*Description of the task*
Set down each line of the material that follows exactly, and leave its pictures out.
== Entries shown ==
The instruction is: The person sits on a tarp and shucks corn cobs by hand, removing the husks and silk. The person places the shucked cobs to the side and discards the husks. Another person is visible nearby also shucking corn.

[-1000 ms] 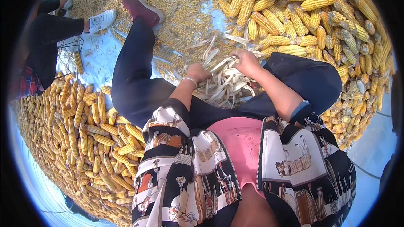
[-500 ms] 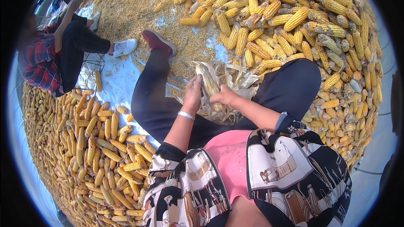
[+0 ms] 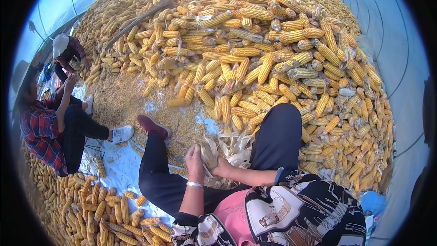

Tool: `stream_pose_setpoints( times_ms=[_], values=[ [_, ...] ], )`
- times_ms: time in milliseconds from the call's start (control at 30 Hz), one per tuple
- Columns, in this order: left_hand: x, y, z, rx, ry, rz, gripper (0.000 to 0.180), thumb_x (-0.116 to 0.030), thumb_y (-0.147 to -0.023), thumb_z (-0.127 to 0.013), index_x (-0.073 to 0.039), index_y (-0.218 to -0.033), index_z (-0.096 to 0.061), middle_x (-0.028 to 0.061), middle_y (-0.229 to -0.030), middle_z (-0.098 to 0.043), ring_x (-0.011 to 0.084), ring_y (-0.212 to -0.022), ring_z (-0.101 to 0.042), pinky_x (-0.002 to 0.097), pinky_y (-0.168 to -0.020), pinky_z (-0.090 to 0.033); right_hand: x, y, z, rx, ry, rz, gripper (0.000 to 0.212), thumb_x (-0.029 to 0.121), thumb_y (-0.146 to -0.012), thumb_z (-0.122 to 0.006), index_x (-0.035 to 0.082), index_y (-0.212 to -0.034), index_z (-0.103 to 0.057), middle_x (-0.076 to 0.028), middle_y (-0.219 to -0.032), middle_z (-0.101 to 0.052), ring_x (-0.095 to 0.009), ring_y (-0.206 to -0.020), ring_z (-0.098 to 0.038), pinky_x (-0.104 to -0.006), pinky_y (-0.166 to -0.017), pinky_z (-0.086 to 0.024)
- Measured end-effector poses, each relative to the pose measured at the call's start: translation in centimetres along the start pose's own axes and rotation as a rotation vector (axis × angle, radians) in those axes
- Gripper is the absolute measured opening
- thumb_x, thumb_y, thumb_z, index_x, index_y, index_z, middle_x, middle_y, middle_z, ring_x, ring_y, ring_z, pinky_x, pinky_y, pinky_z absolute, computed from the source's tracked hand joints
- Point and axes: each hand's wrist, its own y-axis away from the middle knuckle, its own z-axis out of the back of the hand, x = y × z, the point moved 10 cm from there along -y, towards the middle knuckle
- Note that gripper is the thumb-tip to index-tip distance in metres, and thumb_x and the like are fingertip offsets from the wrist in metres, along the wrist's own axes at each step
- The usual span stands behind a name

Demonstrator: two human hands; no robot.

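Observation:
Between my bent legs, my left hand and my right hand are closed around an ear of corn in its pale, dry husk. The left hand grips one side with its fingers pointing up. From the right, the other hand holds low on the ear. Husk leaves cover most of the ear, so its kernels do not show. Loose dry husks lie just beyond my right hand, against my right thigh.
A big heap of bare corn cobs rises ahead and to the right. More cobs lie at lower left. Loose kernels cover the sheet. Two people sit at left, one in a plaid shirt. A long stick leans on the heap.
My view has tilted up, showing more of the heap and a second person. Both hands still hold the ear, and the husk now hides more of it.

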Motion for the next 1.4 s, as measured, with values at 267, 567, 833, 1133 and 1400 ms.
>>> stream_pose_setpoints(
  times_ms=[267,567,833,1133,1400],
  values=[
    [1.0,-0.9,0.8,-0.142,0.157,0.065,0.021,-0.011,-0.096,-0.047,0.002,-0.096,-0.063,0.008,-0.09,-0.065,0.017,-0.078,-0.062,0.0307,-0.071,-0.051,2.2,0.7,1.0,-0.151,0.044,0.14,0.062,0.015,-0.071,-0.075,0.0,-0.126,-0.051,-0.018,-0.119,-0.062,-0.027,-0.109,-0.061,-0.0354,-0.093,-0.046],
    [2.2,-1.3,2.9,-0.366,0.548,0.155,0.026,-0.016,-0.097,-0.041,0.002,-0.098,-0.059,0.0134,-0.094,-0.062,0.0276,-0.083,-0.061,0.0417,-0.077,-0.05,6.5,1.7,-0.5,0.108,-0.767,0.148,0.063,0.023,-0.079,-0.073,0.008,-0.131,-0.04,-0.007,-0.12,-0.055,-0.019,-0.111,-0.053,-0.0342,-0.092,-0.044],
    [0.1,-1.8,1.1,-0.401,0.715,0.151,0.027,-0.024,-0.098,-0.039,-0.002,-0.095,-0.055,0.0126,-0.086,-0.058,0.0283,-0.079,-0.059,0.0426,-0.073,-0.053,3.4,-3.1,-2.2,0.036,-1.045,-0.09,0.058,0.055,-0.081,-0.069,0.011,-0.118,-0.058,-0.005,-0.112,-0.063,-0.021,-0.103,-0.06,-0.0376,-0.09,-0.048],
    [2.6,2.4,0.7,-0.39,0.583,0.255,0.034,-0.031,-0.099,-0.036,-0.005,-0.085,-0.051,0.0037,-0.064,-0.045,0.0153,-0.049,-0.043,0.0281,-0.043,-0.039,6.2,-4.2,0.1,0.195,-0.86,-0.117,0.06,0.06,-0.094,-0.043,0.002,-0.089,-0.058,-0.015,-0.069,-0.062,-0.027,-0.051,-0.062,-0.0344,-0.044,-0.05],
    [3.5,3.5,1.1,-0.434,0.538,0.348,0.031,-0.031,-0.101,-0.037,-0.009,-0.087,-0.053,0.0018,-0.065,-0.048,0.0145,-0.05,-0.045,0.0292,-0.043,-0.039,3.3,-8.0,1.0,-0.028,-0.685,-0.083,0.032,0.019,-0.083,-0.074,0.005,-0.105,-0.056,-0.008,-0.086,-0.062,-0.019,-0.068,-0.062,-0.0334,-0.055,-0.052]
  ],
)
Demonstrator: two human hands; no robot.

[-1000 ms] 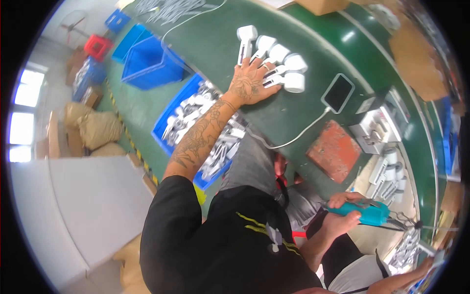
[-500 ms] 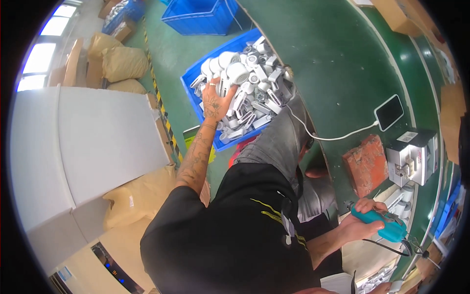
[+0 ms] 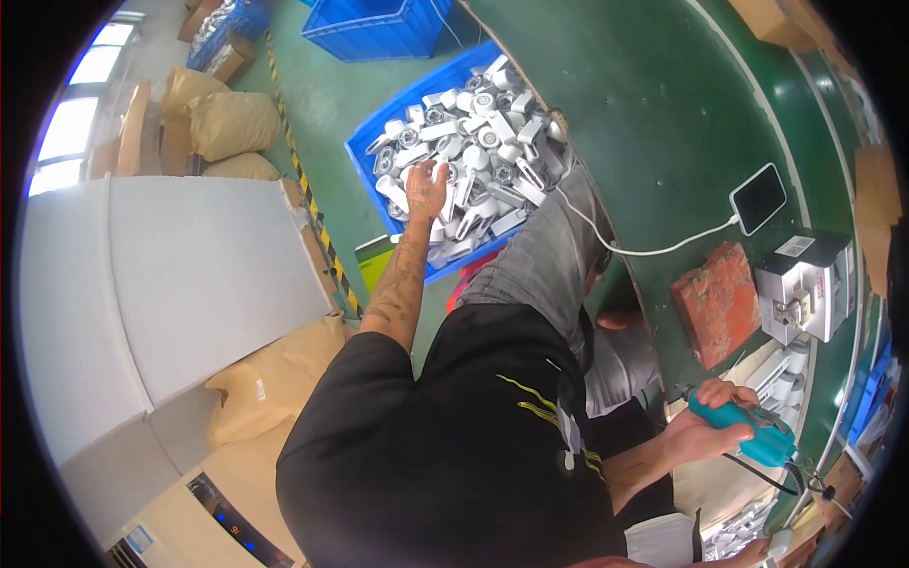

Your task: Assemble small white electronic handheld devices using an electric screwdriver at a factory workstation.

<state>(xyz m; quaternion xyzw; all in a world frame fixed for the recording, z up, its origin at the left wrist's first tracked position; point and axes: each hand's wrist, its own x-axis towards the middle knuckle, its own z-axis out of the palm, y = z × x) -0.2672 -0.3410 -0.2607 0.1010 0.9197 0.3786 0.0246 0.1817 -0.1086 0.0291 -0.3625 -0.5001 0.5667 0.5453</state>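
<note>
A blue bin (image 3: 367,187) at the upper middle is heaped with white and grey plastic parts (image 3: 488,137), many with a round end and a slotted arm. My left hand (image 3: 426,197) reaches into the near left of the heap. Its fingers curl about a white plastic part, mostly hidden by the hand. At the lower right, my right hand (image 3: 705,434) is closed around a teal handheld electric screwdriver (image 3: 757,435); its tip points left and a black cord trails from its rear.
The green workbench (image 3: 653,123) on the right carries a white-cabled phone (image 3: 758,200), a reddish block (image 3: 717,305) and a small silver-and-black machine (image 3: 803,292). Another blue bin (image 3: 374,28) stands beyond. Grey-white panels (image 3: 199,284) and brown sacks (image 3: 234,123) are at left.
Several large round white parts by my left hand no longer show on top of the heap. The left hand has drawn slightly nearer and its fingers have curled. My right hand still grips the screwdriver.
</note>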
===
*Written answer*
The instruction is: The person sits on a tarp and shucks corn cobs by hand, removing the husks and silk. The person places the shucked cobs to the side and discards the husks. Another person is visible nearby also shucking corn.

[-1000 ms] 
[-500 ms] 
[+0 ms] 

Tool: `stream_pose_setpoints( times_ms=[_], values=[ [_, ...] ], )`
- times_ms: time in milliseconds from the call's start (control at 30 Hz), one per tuple
- Columns, in this order: left_hand: x, y, z, rx, ry, rz, gripper (0.000 to 0.180), thumb_x (-0.116 to 0.030), thumb_y (-0.147 to -0.023), thumb_z (-0.127 to 0.013), index_x (-0.073 to 0.039), index_y (-0.218 to -0.033), index_z (-0.096 to 0.061), middle_x (-0.028 to 0.061), middle_y (-0.229 to -0.030), middle_z (-0.098 to 0.043), ring_x (-0.011 to 0.084), ring_y (-0.212 to -0.022), ring_z (-0.101 to 0.042), pinky_x (-0.002 to 0.097), pinky_y (-0.168 to -0.020), pinky_z (-0.090 to 0.033); right_hand: x, y, z, rx, ry, rz, gripper (0.000 to 0.212), thumb_x (-0.029 to 0.121), thumb_y (-0.146 to -0.012), thumb_z (-0.122 to 0.006), index_x (-0.035 to 0.082), index_y (-0.212 to -0.034), index_z (-0.103 to 0.057), middle_x (-0.076 to 0.028), middle_y (-0.219 to -0.032), middle_z (-0.101 to 0.052), ring_x (-0.095 to 0.009), ring_y (-0.206 to -0.020), ring_z (-0.098 to 0.038), pinky_x (-0.104 to -0.006), pinky_y (-0.166 to -0.017), pinky_z (-0.086 to 0.024)
- Measured end-effector poses, each relative to the pose measured at the call's start: translation in centimetres along the start pose's own axes and rotation as a rotation vector (axis × angle, radians) in those axes
- Gripper is the absolute measured opening
- thumb_x, thumb_y, thumb_z, index_x, index_y, index_z, middle_x, middle_y, middle_z, ring_x, ring_y, ring_z, pinky_x, pinky_y, pinky_z absolute, computed from the source's tracked hand joints
- Point and axes: each hand's wrist, its own y-axis away from the middle knuckle, its own z-axis out of the back of the hand, x = y × z, the point moved 10 cm from there along -y, towards the middle knuckle
- Note that gripper is the thumb-tip to index-tip distance in metres, and thumb_x and the like are fingertip offsets from the wrist in metres, along the wrist's own axes at each step
- The usual span stands behind a name

Demonstrator: two human hands; no robot.

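Observation:
Between my bent legs, my left hand and my right hand are closed around an ear of corn in its pale, dry husk. The left hand grips one side with its fingers pointing up. From the right, the other hand holds low on the ear. Husk leaves cover most of the ear, so its kernels do not show. Loose dry husks lie just beyond my right hand, against my right thigh.
A big heap of bare corn cobs rises ahead and to the right. More cobs lie at lower left. Loose kernels cover the sheet. Two people sit at left, one in a plaid shirt. A long stick leans on the heap.
My view has tilted up, showing more of the heap and a second person. Both hands still hold the ear, and the husk now hides more of it.
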
Motion for the next 1.4 s, as measured, with values at 267, 567, 833, 1133 and 1400 ms.
>>> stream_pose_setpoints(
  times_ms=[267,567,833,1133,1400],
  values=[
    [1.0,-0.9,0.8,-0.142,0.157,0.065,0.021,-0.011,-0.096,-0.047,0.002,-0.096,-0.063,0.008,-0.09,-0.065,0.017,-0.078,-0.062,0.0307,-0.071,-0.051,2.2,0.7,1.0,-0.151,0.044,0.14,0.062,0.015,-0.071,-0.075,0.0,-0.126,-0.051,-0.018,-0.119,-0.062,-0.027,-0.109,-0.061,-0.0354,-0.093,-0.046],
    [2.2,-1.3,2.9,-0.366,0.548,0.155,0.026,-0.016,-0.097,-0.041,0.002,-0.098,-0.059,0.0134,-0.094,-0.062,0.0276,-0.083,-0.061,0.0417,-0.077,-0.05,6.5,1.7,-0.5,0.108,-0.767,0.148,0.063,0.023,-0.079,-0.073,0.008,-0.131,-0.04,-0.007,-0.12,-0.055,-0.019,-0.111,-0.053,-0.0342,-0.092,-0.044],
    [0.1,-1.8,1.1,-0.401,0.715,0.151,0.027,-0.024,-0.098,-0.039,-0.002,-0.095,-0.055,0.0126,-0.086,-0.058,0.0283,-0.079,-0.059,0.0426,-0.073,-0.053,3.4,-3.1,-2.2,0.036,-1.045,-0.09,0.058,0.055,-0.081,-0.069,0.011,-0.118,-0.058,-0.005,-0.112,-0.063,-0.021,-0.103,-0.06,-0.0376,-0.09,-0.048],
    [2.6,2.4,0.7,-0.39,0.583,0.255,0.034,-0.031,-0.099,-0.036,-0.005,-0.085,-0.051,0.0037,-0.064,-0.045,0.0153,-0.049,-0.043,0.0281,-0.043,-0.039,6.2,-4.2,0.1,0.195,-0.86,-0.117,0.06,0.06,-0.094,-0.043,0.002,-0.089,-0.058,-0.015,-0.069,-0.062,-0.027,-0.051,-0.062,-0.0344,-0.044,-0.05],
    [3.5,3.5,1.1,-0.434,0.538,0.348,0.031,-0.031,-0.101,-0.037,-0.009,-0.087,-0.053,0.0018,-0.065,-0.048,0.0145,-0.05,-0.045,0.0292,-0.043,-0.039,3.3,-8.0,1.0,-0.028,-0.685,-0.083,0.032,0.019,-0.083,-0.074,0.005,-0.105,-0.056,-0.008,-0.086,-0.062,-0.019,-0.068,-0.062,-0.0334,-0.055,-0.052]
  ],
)
Demonstrator: two human hands; no robot.

[-1000 ms] 
[-500 ms] 
[+0 ms] 

Your task: Assemble small white electronic handheld devices using an electric screwdriver at a factory workstation.

<state>(xyz m; quaternion xyzw; all in a world frame fixed for the recording, z up, its origin at the left wrist's first tracked position; point and axes: each hand's wrist, its own x-axis towards the middle knuckle, its own z-axis out of the palm, y = z × x) -0.2672 -0.3410 -0.2607 0.1010 0.9197 0.3786 0.0246 0.1817 -0.1086 0.0291 -0.3625 -0.5001 0.5667 0.5453</state>
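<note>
A blue bin (image 3: 367,187) at the upper middle is heaped with white and grey plastic parts (image 3: 488,137), many with a round end and a slotted arm. My left hand (image 3: 426,197) reaches into the near left of the heap. Its fingers curl about a white plastic part, mostly hidden by the hand. At the lower right, my right hand (image 3: 705,434) is closed around a teal handheld electric screwdriver (image 3: 757,435); its tip points left and a black cord trails from its rear.
The green workbench (image 3: 653,123) on the right carries a white-cabled phone (image 3: 758,200), a reddish block (image 3: 717,305) and a small silver-and-black machine (image 3: 803,292). Another blue bin (image 3: 374,28) stands beyond. Grey-white panels (image 3: 199,284) and brown sacks (image 3: 234,123) are at left.
Several large round white parts by my left hand no longer show on top of the heap. The left hand has drawn slightly nearer and its fingers have curled. My right hand still grips the screwdriver.
</note>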

The exercise has been carried out completely.